Task requirements ▸ For the data that follows, return each line unchanged and drop the pictures.

*** Opening of Source data ***

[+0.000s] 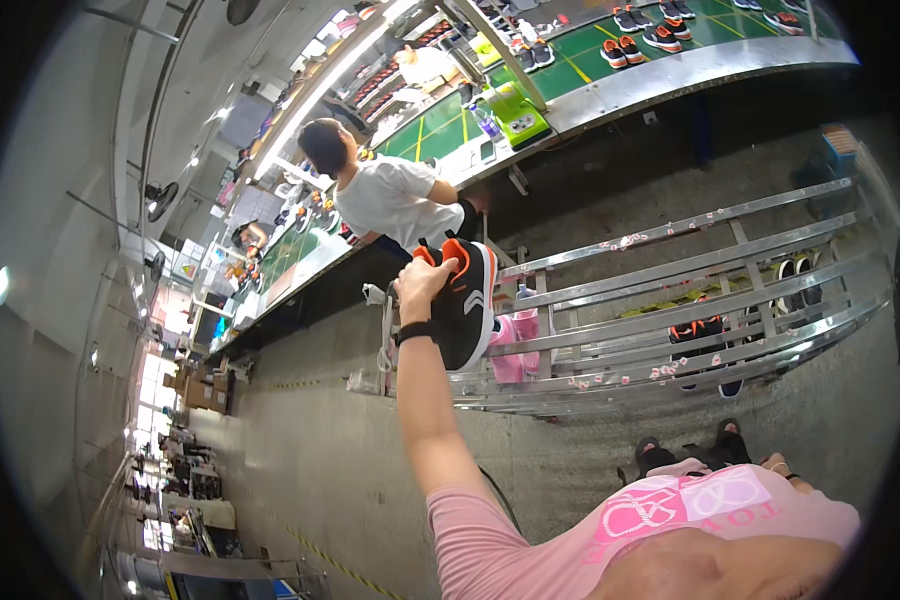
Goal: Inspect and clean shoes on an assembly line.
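Observation:
My left arm reaches out over the end of a metal rack, a black band on its wrist. My left hand [422,284] is closed at the collars of a pair of black sneakers [462,312] with orange lining, white chevron marks and white-and-orange soles. The sneakers are held up together, toes pointing down, in front of pink cloth or a pink bag [515,348] at the rack's end. Low at my right side, beyond the pink shirt, shows part of my right hand [776,464], with a bracelet at the wrist; its fingers are too small and hidden to read.
The metal rack [690,236] runs to the right, with more shoes [697,335] on its lower level. Beyond stands a long green-topped workbench [580,75] carrying several sneaker pairs and a lime-green device [515,112]. A co-worker in a white shirt [392,200] sits at it.

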`<control>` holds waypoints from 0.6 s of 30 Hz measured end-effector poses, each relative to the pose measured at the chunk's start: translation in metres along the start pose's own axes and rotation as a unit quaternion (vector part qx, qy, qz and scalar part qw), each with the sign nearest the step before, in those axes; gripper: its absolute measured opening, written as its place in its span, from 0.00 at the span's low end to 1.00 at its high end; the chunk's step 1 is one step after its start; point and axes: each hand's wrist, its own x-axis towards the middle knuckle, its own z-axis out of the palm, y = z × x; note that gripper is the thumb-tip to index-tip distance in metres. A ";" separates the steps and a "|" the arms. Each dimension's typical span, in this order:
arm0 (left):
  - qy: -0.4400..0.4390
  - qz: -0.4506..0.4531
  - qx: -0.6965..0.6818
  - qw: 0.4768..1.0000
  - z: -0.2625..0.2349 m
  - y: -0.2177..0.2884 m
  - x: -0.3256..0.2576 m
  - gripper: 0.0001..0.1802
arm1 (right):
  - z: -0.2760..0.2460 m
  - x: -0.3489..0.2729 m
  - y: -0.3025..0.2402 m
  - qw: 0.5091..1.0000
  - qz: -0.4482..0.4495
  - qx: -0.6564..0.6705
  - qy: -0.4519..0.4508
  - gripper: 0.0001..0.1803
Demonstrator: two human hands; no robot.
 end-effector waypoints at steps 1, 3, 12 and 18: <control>-0.106 -0.018 -0.030 0.994 -0.003 0.009 0.015 0.38 | 0.014 -0.009 0.023 1.000 0.017 0.009 0.020 0.08; -0.131 0.009 -0.030 0.991 0.001 0.038 0.025 0.33 | 0.058 0.023 0.076 0.997 -0.070 -0.017 -0.025 0.10; -0.036 0.027 0.113 0.993 0.036 -0.002 0.060 0.23 | 0.078 0.000 -0.015 0.994 -0.007 0.109 -0.027 0.13; 0.116 0.137 0.080 0.981 0.052 0.015 0.026 0.10 | 0.084 0.021 0.056 0.976 -0.041 0.213 0.036 0.14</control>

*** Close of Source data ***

Output of the exercise ▸
[+0.000s] 
Goal: Inspect and clean shoes on an assembly line.
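Observation:
My left arm reaches out over the end of a metal rack, a black band on its wrist. My left hand [422,284] is closed at the collars of a pair of black sneakers [462,312] with orange lining, white chevron marks and white-and-orange soles. The sneakers are held up together, toes pointing down, in front of pink cloth or a pink bag [515,348] at the rack's end. Low at my right side, beyond the pink shirt, shows part of my right hand [776,464], with a bracelet at the wrist; its fingers are too small and hidden to read.
The metal rack [690,236] runs to the right, with more shoes [697,335] on its lower level. Beyond stands a long green-topped workbench [580,75] carrying several sneaker pairs and a lime-green device [515,112]. A co-worker in a white shirt [392,200] sits at it.
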
`<control>` holds waypoints from 0.6 s of 30 Hz measured end-effector poses, each relative to the pose measured at the chunk's start: translation in metres along the start pose's own axes and rotation as a unit quaternion (vector part qx, qy, qz and scalar part qw), each with the sign nearest the step before, in those axes; gripper: its absolute measured opening, written as its place in its span, from 0.00 at the span's low end to 1.00 at its high end; the chunk's step 1 is one step after its start; point and axes: each hand's wrist, its own x-axis towards the middle knuckle, its own z-axis out of the palm, y = z × x; note that gripper is the thumb-tip to index-tip distance in metres. A ";" separates the steps and a "|" the arms. Each dimension's typical span, in this order:
arm0 (left):
  - qy: -0.4400..0.4390
  - qz: -0.4506..0.4531
  - qx: -0.6965..0.6818
  - qw: 0.4768..1.0000
  - z: -0.2625..0.2349 m
  - y: -0.2177..0.2884 m
  - x: -0.3256..0.2576 m
  - gripper: 0.0001..0.1802
arm1 (right):
  - z: -0.2760..0.2460 m
  - x: -0.3489..0.2729 m
  - y: -0.3025..0.2402 m
  - qw: 0.5091..1.0000
  - qz: -0.4482..0.4495
  - qx: -0.6564..0.6705
  - qy: -0.4519..0.4508
  - gripper: 0.0001..0.1803
Demonstrator: two human hands; no robot.
 end-effector waypoints at steps 1, 3, 12 and 18: <control>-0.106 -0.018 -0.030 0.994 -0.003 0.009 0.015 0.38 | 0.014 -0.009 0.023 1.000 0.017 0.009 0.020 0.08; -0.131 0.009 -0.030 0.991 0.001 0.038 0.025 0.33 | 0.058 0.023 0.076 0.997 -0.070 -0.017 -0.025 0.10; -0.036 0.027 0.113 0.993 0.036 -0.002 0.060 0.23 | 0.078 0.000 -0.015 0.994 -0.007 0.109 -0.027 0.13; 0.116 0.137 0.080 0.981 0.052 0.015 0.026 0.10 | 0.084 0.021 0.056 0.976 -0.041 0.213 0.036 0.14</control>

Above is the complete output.